Botanic Abatement

Botanic Abatement

     Overgrowth of plants and foliage along roadways results in hazardous driving conditions and often serves as habitats for potentially disease-carrying pests. Restricted vision, damaged roads, and distraction are just a few of the hazardous driving conditions that can be caused by overgrowth along the roadsides. Mosquitos, snakes, and some rodents are a few of the pests that commonly inhabit this overgrowth.

      Foliage can block pedestrians, signs, intersections and driveways from a driver’s view. Pavement can be damaged or destroyed by the roots of plants growing up to the edge of the road. Water standing in ditches can undermine roadbeds and result in damaged or destroyed pavement. A driver can be distracted by overhanging limbs and foliage too near the roadside.

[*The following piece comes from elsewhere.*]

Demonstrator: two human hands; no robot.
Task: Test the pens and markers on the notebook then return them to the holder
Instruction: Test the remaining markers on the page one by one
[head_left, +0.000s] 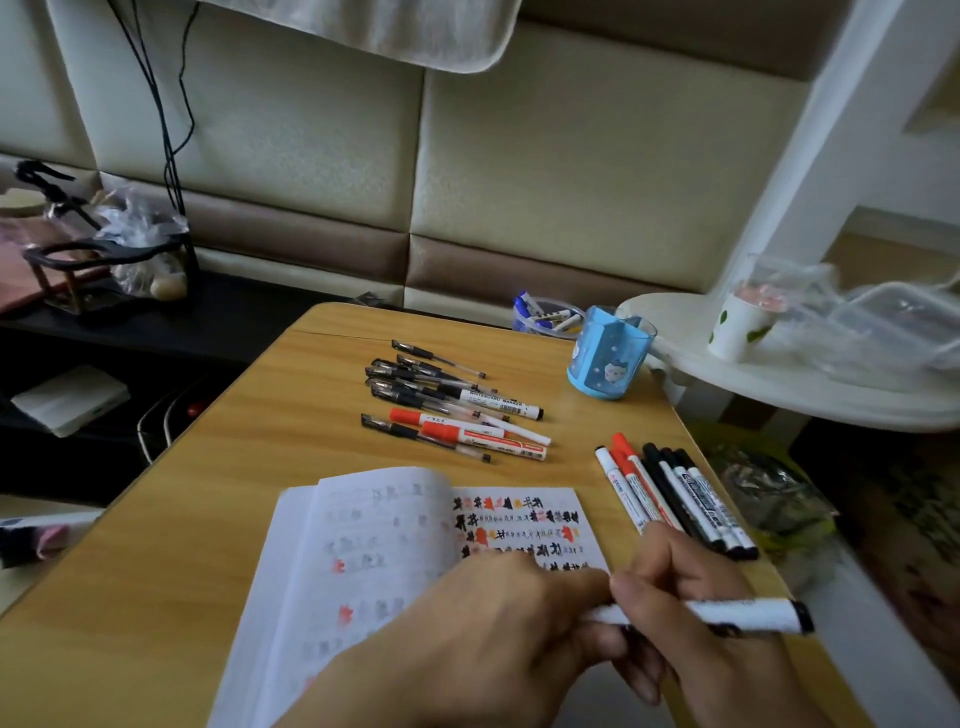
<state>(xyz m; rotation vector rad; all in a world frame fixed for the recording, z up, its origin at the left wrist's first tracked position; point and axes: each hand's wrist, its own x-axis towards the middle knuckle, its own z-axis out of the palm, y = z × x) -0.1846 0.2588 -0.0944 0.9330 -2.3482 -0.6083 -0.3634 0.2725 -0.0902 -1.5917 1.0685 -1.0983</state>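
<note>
Lower right of frame: both hands hold one marker (727, 616) over the notebook (374, 561). Right hand (706, 623) grips barrel; left hand (498, 629) pinches its left end. Pen pile (447, 405) at center, marker row (675, 493) at right, blue holder (610, 358) upper right on tabletop (208, 493).

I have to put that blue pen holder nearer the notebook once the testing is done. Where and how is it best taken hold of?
Probably by the wall of the blue pen holder, fingers wrapped round its middle from the near side. It stands upright, slightly tilted in this wide view, near the table's far right edge, and looks round and open-topped. Dividers cross its mouth, so a rim pinch seems less sure.
</note>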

     Overgrown ditches are a favored habitat for many mosquitos, snakes, rodents, spiders, and other creatures. It is true that not all of them carry diseases, but most of them cause irritation, injury or damage to humans or property. Reduction of their habitats and breeding grounds is beneficial to the residents of our community.

     The purpose of Botanic Abatement is to manage and control roadside vegetation, with the goal of improved driving conditions and decreased habitats for pests, while maintaining and improving the integrity of the environment and the quality of life of the residents. These aims are best met through the practice of Integrated Vegetation Management.

     Integrated Vegetation Management (IVM) is proven to be effective, economical, and environmentally friendly. Prevention of traffic accidents, decreased need for road repair, and pest habitat reduction are ways that IVM lessens expenditures and improves quality of life. The methods and techniques employed in the IVM program are designed to have the most positive impact on the environment that is possible while effectively managing roadside vegetation.

     The major methods that are used in IVM are Cultural, Mechanical, and Chemical. Promoting the growth of desired plants and removing undesired plants, when done by hand, are examples of Cultural methods. Mechanical methods consist of techniques such as mowing, trimming, and grading. The most common Chemical methods are banding and spraying.

     A wide range of county services, performed jointly with Botanic Abatement, bring about effective and economical use of resources, better drainage, reduced erosion, increased traffic safety, less road repair, improved appearance of roadways, protection of wildlife, and the greater comfort and safety of residents. Communication with the residents and response to the needs of the community provide the final link in achieving the purposes and goals of county services.